Abstract Background Without an effective strategy for targeted therapy, glioblastoma multiforme (GBM) is still incurable, with a median survival of only 15 months. Both chronic inflammation and epigenetic reprogramming are hallmarks of cancer. However, the mechanisms and consequences of their cooperation in GBM remain unknown. Methods Western blotting was carried out to detect levels of various histone modifications affected by NF-κB signalling. Then, RNA-seq was used to screen genes encoding methyltransferases and demethylases of histone. Dual-luciferase reporter gene and ChIP assays were performed to determine whether NF-κB activates the transcription of EZH2. Subsequently, ChIP-seq and RT-qPCR were performed to explore the variety of H3K27me3 distribution. Expression levels of p65 and EZH2 in glioma samples were evaluated by IHC, and tumorigenicity assays (in vitro and in vivo) were performed to demonstrate the effects of combining NF-κBi and EZH2i on GBM progression.

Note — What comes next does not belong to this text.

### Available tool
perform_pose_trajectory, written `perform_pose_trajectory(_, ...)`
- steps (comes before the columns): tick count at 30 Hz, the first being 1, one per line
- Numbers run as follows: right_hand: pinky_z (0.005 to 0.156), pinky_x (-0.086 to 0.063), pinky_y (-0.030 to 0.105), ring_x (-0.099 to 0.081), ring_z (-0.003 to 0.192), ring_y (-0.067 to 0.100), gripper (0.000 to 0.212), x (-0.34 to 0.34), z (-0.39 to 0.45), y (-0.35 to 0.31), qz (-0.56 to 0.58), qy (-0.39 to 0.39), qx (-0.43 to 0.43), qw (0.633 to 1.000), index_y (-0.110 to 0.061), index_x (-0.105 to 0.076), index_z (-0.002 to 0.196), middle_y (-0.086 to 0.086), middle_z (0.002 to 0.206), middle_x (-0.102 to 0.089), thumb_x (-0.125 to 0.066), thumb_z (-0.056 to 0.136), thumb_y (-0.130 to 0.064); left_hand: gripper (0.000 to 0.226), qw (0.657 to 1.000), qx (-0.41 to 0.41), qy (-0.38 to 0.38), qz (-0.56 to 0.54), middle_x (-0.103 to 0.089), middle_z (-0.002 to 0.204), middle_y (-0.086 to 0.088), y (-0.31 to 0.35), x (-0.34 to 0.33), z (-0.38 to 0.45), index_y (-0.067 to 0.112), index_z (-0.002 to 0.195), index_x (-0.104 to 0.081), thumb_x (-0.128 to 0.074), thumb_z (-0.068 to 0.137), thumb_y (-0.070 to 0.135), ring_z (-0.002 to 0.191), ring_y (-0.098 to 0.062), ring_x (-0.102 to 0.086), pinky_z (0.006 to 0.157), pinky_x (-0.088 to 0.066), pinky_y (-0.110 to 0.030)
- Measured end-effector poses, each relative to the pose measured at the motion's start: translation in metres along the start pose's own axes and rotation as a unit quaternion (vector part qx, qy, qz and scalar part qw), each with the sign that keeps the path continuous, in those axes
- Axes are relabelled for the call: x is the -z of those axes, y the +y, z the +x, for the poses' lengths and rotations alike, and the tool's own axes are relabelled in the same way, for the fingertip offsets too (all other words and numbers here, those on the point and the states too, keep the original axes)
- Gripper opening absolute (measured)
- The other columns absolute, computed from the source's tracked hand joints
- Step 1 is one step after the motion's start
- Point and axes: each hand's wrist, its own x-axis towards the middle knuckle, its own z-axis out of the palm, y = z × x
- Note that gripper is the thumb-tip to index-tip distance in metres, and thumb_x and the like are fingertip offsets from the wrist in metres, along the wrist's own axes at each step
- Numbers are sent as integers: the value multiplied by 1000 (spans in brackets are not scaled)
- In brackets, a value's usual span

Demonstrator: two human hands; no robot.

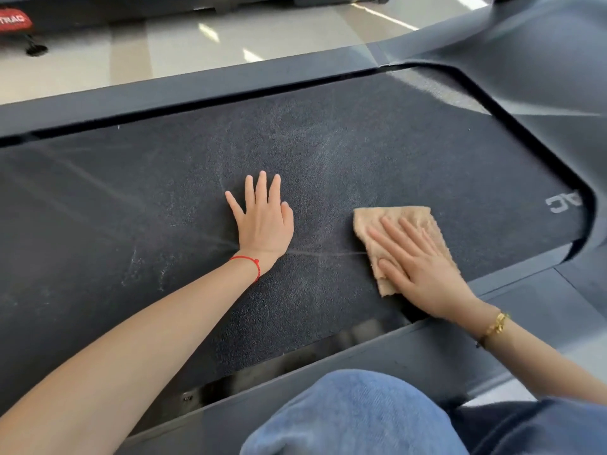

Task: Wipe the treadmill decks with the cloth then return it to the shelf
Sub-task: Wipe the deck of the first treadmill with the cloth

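both hands (264, 221) flat, fingers seemingly straight

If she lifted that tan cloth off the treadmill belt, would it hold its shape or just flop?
Probably flop: the cloth looks like soft, fuzzy terry, folded and lying flat under the right hand. It seems light, since flat fingers alone steer it. The belt looks grainy, so it may drag rather than glide.

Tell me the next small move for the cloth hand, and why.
Probably slide the right hand, flat on the tan cloth, leftward along the belt toward the left hand. Pale dusty streaks show across the belt there and beyond, so that stretch looks unwiped. The left hand may need to lift clear.
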Motion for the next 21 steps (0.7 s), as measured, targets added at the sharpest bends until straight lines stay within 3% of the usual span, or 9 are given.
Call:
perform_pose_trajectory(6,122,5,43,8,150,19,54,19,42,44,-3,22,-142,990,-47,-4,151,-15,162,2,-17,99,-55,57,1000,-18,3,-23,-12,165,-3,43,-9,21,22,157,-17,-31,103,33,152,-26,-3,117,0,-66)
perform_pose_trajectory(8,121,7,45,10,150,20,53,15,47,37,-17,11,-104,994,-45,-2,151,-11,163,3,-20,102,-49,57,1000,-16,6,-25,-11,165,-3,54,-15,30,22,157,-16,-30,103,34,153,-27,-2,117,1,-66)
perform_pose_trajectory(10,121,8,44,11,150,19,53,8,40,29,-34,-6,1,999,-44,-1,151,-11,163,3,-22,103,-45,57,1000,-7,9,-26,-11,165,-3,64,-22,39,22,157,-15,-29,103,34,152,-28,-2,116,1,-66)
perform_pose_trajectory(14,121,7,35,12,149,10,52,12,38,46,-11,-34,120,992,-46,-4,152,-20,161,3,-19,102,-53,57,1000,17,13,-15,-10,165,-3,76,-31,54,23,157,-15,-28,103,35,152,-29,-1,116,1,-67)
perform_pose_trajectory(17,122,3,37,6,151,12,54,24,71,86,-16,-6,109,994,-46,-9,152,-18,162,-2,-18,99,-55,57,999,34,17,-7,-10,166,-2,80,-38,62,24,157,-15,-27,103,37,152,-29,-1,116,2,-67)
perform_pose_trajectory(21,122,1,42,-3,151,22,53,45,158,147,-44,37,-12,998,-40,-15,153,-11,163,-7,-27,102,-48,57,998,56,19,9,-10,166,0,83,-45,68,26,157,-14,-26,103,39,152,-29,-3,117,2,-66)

Results We discovered that chronic inflammation governs H3K27me3 reprogramming in GBM through the canonical NF-κB pathway to target EZH2. Being a crucial mediator of chronic inflammation, the canonical NF-κB signalling specifically directs the expression and redistribution of H3K27me3 but not H3K4me3, H3K9me3 and H3K36me3. Then, we identified EZH2 as a key methyltransferase to control inflammation-triggered epigenetic reprogramming in gliomagenesis. Mechanistically, NF-κB selectively drives the expression of EZH2 by activating its transcription, consequently resulting in a global change of H3K27me3 expression and distribution. Furthermore, we find that co-activation of NF-κB and EZH2 confers the poorest clinical outcome, and that the risk for GBM can be accurately molecularly stratified by NF-κB and EZH2. It is notable that NF-κB can potentially cooperate with EZH2 in more than one way, and most importantly, we demonstrated a synthetic lethality of cancer cells induced by combinatory inhibition of NF-κB and EZH2, which both are frequently over-activated in GBM. Conclusions We uncover a functional cooperation between chronic inflammation and epigenetic reprogramming in GBM. Thus, combined targeting of NF-κB and EZH2 by inhibitors can be a potent strategy for the effective treatment of this fatal disease.